_Brief_
In the data below, one line contains "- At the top" and a later one contains "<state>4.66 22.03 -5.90". Print both, with every line between them, exactly and alone.

# # # # #

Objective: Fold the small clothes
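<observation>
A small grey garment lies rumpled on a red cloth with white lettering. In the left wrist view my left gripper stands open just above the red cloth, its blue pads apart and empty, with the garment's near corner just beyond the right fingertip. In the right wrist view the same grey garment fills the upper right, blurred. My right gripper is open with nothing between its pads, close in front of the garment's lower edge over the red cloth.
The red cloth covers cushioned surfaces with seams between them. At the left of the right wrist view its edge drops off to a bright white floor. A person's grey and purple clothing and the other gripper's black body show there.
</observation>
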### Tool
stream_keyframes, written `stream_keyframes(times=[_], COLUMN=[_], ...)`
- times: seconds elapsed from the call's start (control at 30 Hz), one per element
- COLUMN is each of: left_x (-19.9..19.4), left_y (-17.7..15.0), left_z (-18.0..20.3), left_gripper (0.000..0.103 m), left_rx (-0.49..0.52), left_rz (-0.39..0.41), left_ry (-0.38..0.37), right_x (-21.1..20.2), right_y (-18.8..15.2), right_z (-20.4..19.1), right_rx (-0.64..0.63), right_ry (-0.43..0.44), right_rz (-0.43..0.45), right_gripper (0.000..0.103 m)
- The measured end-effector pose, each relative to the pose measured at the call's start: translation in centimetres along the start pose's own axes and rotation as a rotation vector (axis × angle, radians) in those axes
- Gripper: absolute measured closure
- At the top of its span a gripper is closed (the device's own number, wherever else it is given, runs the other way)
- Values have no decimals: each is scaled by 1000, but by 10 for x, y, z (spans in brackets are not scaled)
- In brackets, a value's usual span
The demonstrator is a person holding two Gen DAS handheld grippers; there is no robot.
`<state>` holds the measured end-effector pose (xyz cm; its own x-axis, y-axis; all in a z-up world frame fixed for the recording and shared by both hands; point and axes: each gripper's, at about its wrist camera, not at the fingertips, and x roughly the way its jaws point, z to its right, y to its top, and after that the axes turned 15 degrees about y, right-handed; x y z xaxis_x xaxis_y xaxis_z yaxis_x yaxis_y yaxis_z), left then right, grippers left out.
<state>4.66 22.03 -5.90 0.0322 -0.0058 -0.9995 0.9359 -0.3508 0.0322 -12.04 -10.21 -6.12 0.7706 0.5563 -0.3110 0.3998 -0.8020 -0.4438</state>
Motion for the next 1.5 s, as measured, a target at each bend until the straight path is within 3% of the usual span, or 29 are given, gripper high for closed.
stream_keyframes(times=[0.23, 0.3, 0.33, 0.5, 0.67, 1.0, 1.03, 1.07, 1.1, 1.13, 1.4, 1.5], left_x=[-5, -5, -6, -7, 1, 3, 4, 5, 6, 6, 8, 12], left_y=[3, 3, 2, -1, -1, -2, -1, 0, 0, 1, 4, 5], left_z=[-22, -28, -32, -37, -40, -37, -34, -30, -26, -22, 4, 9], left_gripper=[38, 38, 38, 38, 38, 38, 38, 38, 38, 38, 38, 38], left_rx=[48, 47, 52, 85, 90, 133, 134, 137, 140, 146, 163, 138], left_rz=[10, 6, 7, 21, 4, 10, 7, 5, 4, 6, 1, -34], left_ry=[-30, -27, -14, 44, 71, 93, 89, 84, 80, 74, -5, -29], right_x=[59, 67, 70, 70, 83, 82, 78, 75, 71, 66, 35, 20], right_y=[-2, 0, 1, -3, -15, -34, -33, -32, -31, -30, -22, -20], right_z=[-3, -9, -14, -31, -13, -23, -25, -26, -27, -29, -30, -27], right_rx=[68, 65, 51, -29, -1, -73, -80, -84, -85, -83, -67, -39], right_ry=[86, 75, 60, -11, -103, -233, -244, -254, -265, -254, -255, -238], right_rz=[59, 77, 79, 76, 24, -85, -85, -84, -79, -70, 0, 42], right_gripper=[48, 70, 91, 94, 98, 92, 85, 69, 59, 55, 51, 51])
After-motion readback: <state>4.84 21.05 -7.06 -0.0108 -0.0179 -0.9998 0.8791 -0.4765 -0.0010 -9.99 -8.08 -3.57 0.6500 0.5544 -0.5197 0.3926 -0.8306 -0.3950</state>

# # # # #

_Result below_
- At the top of its span a gripper is closed (the device's own number, wherever else it is given, runs the other way)
- Values have no decimals: each is scaled by 1000, but by 10 for x, y, z (spans in brackets are not scaled)
- In brackets, a value's usual span
The demonstrator is a person holding two Gen DAS handheld grippers; there is no robot.
`<state>` holds the measured end-effector pose (xyz cm; its own x-axis, y-axis; all in a z-up world frame fixed for the recording and shared by both hands; point and axes: each gripper's, at about its wrist camera, not at the fingertips, and x roughly the way its jaws point, z to its right, y to its top, and after that the axes turned 15 degrees about y, right-handed; x y z xaxis_x xaxis_y xaxis_z yaxis_x yaxis_y yaxis_z), left then right, grippers left out.
<state>4.66 22.03 -5.90 0.0322 -0.0058 -0.9995 0.9359 -0.3508 0.0322 -12.04 -10.21 -6.12 0.7706 0.5563 -0.3110 0.3998 -0.8020 -0.4438</state>

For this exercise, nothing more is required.